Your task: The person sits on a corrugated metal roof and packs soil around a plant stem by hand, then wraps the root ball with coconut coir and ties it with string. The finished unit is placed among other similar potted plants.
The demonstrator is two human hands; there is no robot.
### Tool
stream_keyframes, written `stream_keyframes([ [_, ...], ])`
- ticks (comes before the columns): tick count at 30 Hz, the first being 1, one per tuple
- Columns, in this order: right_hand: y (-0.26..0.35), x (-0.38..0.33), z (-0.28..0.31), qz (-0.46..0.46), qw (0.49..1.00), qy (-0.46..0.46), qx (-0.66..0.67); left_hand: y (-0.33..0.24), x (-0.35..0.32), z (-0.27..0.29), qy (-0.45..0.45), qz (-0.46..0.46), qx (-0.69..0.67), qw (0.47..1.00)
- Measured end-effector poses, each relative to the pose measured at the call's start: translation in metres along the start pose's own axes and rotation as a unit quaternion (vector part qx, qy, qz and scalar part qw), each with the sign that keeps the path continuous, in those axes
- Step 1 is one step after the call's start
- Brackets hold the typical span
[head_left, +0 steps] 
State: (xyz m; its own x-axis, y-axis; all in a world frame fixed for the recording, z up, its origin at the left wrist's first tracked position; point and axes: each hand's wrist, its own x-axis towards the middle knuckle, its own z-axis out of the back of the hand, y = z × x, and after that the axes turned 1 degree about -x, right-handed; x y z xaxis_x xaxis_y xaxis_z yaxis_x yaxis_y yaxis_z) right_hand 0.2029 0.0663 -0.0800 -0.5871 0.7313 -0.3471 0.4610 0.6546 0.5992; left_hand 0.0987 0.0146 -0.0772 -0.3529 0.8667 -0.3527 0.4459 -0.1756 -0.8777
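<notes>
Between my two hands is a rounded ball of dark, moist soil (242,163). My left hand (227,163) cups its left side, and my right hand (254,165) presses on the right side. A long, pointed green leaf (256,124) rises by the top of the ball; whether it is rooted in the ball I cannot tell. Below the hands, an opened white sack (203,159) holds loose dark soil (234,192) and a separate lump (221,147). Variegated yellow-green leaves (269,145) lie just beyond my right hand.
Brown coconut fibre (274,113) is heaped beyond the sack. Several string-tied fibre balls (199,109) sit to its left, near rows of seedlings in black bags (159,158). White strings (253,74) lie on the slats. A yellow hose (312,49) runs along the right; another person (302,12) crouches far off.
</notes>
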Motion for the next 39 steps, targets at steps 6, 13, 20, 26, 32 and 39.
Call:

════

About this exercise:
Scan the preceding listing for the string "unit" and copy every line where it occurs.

Solution:
Your task: The person sits on a corrugated metal roof and packs soil around a plant stem by hand, then wraps the root ball with coconut coir and ties it with string. The finished unit is placed among other similar potted plants.
- Measured end-effector poses, each relative to the pose measured at the call's start: translation in metres along the start pose's own axes and rotation as a unit quaternion (vector part qx, qy, qz and scalar part qw), each with the sign that keeps the path continuous, in those axes

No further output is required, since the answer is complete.